M32 notes: AI support desk and AIOps (the one idea)
The one idea: operations support is where you both run AI and use AI to keep the lights on. The support desk takes two streams, tickets from humans and alerts from machines, and makes each one manageable: classify and route every ticket under a promise (an SLA), and collapse every alert storm into the few real incidents underneath. The trick that keeps it safe is humility: when the classifier is unsure, a human decides; when one cause fires forty alerts, you page once.
1. Two inboxes, one desk
| Stream | Looks like | What the desk must do |
|---|---|---|
| Tickets (humans) | "it's down", "how do I…", "the answer was wrong" | triage → route → answer within an SLA |
| Alerts (machines) | 40 pages from one outage | correlate into incidents → hand to M31 |
Both are floods. Untriaged, they bury the signal: the sev1 outage sits behind a password question, and the real incident hides inside forty duplicate pages. The desk's job is to impose order so humans spend attention where it matters.

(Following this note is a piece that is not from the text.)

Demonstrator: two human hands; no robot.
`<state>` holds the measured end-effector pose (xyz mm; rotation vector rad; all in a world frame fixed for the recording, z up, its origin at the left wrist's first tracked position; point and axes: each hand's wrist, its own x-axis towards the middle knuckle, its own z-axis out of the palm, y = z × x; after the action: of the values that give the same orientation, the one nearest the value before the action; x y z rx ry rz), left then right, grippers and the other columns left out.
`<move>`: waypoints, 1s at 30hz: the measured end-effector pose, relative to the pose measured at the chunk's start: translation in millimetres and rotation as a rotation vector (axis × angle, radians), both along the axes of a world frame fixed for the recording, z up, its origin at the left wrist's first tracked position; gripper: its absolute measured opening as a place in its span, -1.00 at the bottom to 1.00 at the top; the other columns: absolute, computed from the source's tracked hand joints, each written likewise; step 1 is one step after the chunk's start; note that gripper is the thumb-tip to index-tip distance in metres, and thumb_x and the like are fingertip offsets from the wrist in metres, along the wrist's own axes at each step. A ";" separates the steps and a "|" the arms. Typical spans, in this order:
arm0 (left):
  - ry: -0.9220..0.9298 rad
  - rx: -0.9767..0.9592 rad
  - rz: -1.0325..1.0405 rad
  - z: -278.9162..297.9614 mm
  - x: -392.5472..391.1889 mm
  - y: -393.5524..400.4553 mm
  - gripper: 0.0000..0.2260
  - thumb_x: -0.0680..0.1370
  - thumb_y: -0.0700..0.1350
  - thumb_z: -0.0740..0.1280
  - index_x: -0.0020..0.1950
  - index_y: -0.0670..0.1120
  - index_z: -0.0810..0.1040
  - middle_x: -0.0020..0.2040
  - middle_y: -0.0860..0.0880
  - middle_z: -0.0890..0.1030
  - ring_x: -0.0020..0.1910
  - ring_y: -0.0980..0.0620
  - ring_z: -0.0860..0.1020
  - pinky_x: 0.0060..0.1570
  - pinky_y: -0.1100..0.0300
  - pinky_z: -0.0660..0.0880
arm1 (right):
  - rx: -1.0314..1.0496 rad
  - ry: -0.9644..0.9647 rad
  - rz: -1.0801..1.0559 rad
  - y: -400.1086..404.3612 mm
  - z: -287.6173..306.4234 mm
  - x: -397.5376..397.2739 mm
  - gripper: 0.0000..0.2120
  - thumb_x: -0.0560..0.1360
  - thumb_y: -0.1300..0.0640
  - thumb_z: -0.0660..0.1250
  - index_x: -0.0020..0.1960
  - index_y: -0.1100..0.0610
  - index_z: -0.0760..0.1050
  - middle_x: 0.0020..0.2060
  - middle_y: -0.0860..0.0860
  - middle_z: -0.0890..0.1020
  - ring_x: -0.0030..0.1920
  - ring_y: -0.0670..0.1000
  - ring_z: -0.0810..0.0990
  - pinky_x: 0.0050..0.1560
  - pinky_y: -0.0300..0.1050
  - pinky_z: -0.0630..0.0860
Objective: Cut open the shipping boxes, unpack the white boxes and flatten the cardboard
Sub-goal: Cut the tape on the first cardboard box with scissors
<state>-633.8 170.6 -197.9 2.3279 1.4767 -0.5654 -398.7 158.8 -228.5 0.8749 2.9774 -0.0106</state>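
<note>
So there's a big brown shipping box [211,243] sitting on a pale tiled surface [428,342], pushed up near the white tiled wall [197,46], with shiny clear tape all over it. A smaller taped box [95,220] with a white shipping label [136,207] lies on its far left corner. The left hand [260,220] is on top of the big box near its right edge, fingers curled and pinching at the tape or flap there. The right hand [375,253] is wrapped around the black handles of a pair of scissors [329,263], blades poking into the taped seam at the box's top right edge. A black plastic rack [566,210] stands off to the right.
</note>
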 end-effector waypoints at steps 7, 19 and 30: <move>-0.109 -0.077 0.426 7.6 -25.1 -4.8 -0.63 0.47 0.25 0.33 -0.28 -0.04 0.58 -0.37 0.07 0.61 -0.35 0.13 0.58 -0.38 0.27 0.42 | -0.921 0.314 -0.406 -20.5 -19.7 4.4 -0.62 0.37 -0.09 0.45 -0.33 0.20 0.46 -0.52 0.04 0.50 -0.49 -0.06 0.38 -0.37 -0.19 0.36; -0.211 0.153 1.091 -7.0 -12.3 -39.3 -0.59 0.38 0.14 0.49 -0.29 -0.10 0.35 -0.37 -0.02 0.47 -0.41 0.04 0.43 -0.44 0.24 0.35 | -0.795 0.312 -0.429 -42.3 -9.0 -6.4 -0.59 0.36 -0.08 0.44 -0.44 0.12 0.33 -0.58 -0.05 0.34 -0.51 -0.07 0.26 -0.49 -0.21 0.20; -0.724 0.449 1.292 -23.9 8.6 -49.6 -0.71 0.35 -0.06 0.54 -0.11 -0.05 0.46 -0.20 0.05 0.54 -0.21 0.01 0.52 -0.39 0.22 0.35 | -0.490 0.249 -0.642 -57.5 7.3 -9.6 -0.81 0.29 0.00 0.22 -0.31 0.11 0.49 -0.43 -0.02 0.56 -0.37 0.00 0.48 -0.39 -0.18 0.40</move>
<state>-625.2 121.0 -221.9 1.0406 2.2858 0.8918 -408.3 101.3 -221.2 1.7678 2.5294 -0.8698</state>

2. Triage = classify + confidence
triage() reads a ticket and assigns a severity (sev1/2/3) and a confidence. In production the
classifier is an LLM (the prompting of M5, the tool/agent of M9); here it is deterministic keyword
rules so the lab is reproducible and testable. The shape is what matters, and it is the same either
way: text in, a label and a confidence out.
The confidence is not decoration. It is the difference between a desk that helps and one that confidently mis-routes. A clear "the whole app is down" scores high; a vague "something feels off" scores low.

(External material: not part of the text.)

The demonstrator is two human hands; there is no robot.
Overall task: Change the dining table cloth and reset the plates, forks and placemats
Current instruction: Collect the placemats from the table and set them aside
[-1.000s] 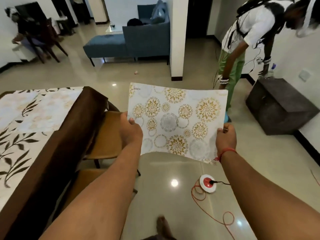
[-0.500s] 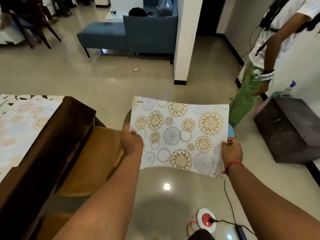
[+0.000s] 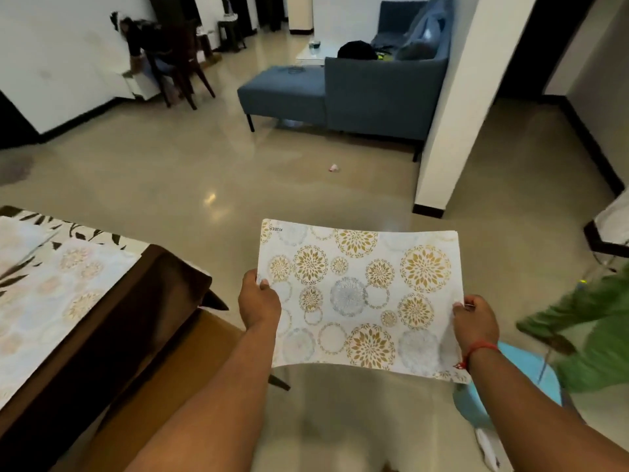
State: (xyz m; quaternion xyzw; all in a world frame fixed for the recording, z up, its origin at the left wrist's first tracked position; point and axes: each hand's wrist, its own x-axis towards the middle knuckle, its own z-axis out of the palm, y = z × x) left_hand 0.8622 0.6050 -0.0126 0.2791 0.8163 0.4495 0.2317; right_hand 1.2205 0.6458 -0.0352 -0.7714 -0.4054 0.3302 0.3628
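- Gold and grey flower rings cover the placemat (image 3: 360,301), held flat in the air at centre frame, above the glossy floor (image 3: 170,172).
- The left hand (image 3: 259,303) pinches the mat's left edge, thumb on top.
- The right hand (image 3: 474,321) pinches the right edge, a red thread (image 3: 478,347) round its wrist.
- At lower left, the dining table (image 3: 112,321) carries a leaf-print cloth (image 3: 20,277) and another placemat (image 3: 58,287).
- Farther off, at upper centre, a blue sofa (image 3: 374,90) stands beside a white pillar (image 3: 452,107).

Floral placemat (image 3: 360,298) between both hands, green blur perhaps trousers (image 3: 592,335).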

3. The confidence gate: when unsure, ask a human
route() checks the confidence first. Below the threshold it refuses to auto-route and sends the
ticket to human triage. This is the same human-in-the-loop principle as the approval gate in M22,
applied to classification: an automated decision you are not sure of is one a person should make. A
desk that auto-acts on shaky labels is worse than no automation, because it is confidently wrong at
scale.
4. Routing, tiers, and SLAs
Once trusted, severity decides two things:
| Severity | Tier (first response) | SLA (time to first response) |
|---|---|---|
| sev1 | L2 | 15 min |
| sev2 | L2 | 60 min |
| sev3 | L1 | 4 hours |
Tiers are depth of expertise: L1 front-line (common how-tos), L2 technical (real bugs), L3 engineering/escalation. The SLA is the promise to the user about when, not whether. The SLA is what turns "we'll get to it" into something you can measure and be held to.
5. Escalation: nothing rots in a queue
sla_check() compares how long a ticket has waited to its SLA. Past the deadline it escalates one
tier up the ladder (L1→L2→L3). Escalation is the safety net: it guarantees that a ticket nobody picked
up does not silently age out, it becomes someone more senior's problem before the user gives up.
Analogy. The desk is a hospital emergency room. Triage is the nurse at the door deciding who is critical and who can wait, and saying "I'm not sure, let me get a doctor" when a case is unclear (the confidence gate). The SLA is the target wait time on the wall. Escalation is calling the attending physician when a patient has waited too long. AIOps is realizing that twelve people who arrived together from one car crash are one incident, not twelve.
6. AIOps: page on causes, not symptoms
The machine inbox has the opposite problem: not too vague, too loud. One model-provider outage trips
the error-rate alert, the latency alert, and the health-check alert, on every replica, every minute.
correlate() groups alerts that share a cause signature (same service + symptom) and fall within a
short time window into one incident. In the demo, 40 alerts become 5 incidents, an 88% cut in
pages, and the two model-api 5xx flares stay separate because they are far apart in time (a fresh
incident, not the old one).
This is the entire premise of AIOps: use simple correlation (or, fancier, learned similarity) to turn noise into signal. Each correlated incident is exactly what M31 opens, triages, and runs a runbook against, the two modules are the two ends of one pipeline.
7. Putting it together
demo_mock.py: five tickets are triaged (the vague one drops to a human), routed under SLAs, and the
one that waited too long escalates; then a 40-alert storm correlates down to a few incidents. The desk
turned two floods into a short, prioritized, trustworthy list, which is the whole point of operations
support: keep human attention on the things that actually need it.
Words you will hear
Triage, severity (sev1/2/3), confidence / confidence gate, support tier (L1/L2/L3), SLA (service-level agreement), escalation, handoff / human-in-the-loop, AIOps, alert correlation / deduplication, noise reduction, alert fatigue. Full definitions in the glossary.